The employee-employer power balance has shifted firmly to the employer, according to Glassdoor’s 2026 Worklife Trends report — and it has prompted employees to reexamine their engagement in turn.
That power isn’t necessarily exercised in loud or expansive moves but in quiet, consistent changes, the report showed. For example, employers are turning toward smaller layoffs of 50 people or less, with 51% of all layoffs in 2025 fitting that description, Glassdoor said, and doing so over several waves rather than all at once.
Notably, 50 people is the cut-off for the federal WARN Act to require notice, though some states have stricter requirements. These serialized “forever layoffs,” as Glassdoor described them, are a quieter way to cut jobs than the mass layoffs that tend to dent Glassdoor reviews for the long-term, though employers are not escaping the consequences of this behavior entirely, the report noted.
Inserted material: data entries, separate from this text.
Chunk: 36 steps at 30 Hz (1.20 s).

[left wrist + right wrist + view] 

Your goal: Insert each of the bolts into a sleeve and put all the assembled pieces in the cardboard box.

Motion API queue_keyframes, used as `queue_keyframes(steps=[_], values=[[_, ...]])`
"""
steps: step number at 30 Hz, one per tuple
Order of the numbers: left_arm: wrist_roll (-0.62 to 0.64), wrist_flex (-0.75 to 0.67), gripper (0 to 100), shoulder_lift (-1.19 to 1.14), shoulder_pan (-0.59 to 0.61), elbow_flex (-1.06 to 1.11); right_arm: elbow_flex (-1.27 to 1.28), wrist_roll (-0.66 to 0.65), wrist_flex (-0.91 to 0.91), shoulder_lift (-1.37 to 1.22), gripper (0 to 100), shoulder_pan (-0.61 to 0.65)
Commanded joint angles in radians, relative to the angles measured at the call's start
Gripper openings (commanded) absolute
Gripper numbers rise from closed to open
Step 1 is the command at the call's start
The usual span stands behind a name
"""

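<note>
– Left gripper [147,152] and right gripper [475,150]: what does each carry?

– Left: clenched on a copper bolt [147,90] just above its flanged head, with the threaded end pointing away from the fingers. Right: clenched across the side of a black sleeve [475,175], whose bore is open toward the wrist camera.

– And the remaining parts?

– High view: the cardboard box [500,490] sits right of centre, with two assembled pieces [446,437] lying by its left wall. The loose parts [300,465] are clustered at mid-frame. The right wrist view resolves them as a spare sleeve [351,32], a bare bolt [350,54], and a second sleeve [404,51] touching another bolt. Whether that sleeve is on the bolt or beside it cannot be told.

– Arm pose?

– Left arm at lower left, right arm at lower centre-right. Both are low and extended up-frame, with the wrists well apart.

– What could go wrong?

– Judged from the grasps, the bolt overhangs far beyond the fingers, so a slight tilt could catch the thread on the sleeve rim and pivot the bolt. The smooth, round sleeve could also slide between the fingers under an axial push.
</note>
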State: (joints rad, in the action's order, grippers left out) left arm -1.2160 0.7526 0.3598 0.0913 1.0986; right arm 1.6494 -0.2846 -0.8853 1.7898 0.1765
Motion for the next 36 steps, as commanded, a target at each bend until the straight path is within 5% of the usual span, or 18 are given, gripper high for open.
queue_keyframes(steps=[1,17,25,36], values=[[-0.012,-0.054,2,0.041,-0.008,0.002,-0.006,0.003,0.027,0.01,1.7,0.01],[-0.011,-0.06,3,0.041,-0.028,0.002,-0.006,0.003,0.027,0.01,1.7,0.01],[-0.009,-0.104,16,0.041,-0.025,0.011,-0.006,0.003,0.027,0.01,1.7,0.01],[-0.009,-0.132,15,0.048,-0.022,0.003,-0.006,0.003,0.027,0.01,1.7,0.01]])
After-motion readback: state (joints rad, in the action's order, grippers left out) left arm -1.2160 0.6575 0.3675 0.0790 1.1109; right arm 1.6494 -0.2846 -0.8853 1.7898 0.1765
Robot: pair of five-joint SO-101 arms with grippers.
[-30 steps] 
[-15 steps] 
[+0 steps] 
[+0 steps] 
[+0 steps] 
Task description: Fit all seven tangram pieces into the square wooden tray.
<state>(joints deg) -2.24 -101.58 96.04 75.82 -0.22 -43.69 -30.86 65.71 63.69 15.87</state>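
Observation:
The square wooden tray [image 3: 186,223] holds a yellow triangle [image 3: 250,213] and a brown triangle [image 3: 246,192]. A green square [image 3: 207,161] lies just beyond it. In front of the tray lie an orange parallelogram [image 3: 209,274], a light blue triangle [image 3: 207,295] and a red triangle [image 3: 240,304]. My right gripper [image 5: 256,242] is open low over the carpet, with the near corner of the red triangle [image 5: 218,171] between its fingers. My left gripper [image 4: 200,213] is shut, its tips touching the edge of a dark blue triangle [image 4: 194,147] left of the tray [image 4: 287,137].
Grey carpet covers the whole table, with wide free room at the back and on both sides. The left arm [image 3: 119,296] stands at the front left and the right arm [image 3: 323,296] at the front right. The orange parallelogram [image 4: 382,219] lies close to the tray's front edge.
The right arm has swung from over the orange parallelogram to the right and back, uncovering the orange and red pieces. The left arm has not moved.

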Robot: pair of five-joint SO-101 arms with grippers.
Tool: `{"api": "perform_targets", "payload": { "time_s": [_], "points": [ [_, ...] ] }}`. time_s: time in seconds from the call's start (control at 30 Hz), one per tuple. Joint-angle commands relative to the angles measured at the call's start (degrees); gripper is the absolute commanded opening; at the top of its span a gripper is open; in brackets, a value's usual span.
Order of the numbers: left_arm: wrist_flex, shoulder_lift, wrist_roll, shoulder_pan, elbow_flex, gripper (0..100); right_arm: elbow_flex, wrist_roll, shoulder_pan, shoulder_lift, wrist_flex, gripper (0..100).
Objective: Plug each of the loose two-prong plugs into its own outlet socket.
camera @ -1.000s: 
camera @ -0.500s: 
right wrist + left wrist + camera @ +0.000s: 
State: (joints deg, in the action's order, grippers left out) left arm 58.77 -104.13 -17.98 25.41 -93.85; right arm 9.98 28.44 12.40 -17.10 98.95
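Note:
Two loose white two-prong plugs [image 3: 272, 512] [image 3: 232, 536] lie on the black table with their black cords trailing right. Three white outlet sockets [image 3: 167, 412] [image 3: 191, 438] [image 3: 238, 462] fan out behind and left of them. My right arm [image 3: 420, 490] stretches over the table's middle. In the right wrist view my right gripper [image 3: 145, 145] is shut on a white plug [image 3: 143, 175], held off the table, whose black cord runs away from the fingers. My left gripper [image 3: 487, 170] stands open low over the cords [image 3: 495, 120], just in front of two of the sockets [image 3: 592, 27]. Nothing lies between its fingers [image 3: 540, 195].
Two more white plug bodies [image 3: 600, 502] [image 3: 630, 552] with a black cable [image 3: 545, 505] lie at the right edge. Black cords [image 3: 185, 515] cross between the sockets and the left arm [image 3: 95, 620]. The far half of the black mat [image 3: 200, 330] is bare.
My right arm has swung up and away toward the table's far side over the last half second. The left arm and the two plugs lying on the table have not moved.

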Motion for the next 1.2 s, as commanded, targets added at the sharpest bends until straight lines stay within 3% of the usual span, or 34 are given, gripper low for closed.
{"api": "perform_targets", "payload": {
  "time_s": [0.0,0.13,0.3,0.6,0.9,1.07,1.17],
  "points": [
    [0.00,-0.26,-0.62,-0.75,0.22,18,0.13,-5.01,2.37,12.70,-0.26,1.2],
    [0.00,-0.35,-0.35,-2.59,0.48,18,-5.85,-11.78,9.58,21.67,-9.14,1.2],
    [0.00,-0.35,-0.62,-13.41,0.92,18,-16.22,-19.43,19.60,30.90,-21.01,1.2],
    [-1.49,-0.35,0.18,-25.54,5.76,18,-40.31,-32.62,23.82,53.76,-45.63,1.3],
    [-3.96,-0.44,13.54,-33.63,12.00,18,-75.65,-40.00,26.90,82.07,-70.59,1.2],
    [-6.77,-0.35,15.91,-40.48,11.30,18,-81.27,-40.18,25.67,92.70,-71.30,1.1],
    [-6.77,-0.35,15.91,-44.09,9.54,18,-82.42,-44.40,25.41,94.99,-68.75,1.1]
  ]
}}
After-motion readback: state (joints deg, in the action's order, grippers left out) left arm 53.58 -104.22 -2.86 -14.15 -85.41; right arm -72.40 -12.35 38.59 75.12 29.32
“Rolling layoffs may give companies a way to reduce headcount without making headlines, but they create cultures of anxiety, insecurity and resentment at companies,” Glassdoor said in its post.
Layoff anxiety was already high at the beginning of the year, other surveys have shown — and since then, 78% of U.S.-based HR leaders told Careerminds that they had conducted multiple rounds of layoffs in the past year.
Pressure to return to the office has also ramped up — though not necessarily through highly publicized RTO mandates, Glassdoor said, since actual compliance with such mandates varies heavily.
Instead, workers are noticing that those who go to the office tend to be prioritized for promotions and opportunities, leading to declining satisfaction for remote and hybrid employees, Glassdoor said.
“In 2026 and moving forward, remote and hybrid work aren’t going to disappear, but workers will be pressured to make more explicit trade-offs between flexibility and career advancement,” according to the report.
These trends, among others, have emphasized the growing employee-leader disconnect, Glassdoor reviews showed. Words like “disconnect,” “misaligned,” “miscommunication,” “hypocrisy” and “distrust” have all risen in worker reviews, the company said. “Misaligned,” in particular, shot up 149% in the past year.
“The twin forces of quickly-changing market conditions and declining worker power in the labor market will drive leaders to keep making big strategic moves while workers suffer from burnout and job insecurity,” Glassdoor said. “This is a recipe for decaying trust.”
Other reports have shown a disconnect, as well, in how managers are perceived by both themselves and by their direct reports. While 59% of managers surveyed by the American Management Association said their engagement increased in the past year, 80% of workers said their managers’ engagement stagnated or even declined.
In other words, managers think they are stepping up, but workers don’t see it, AMA’s CEO said in a statement.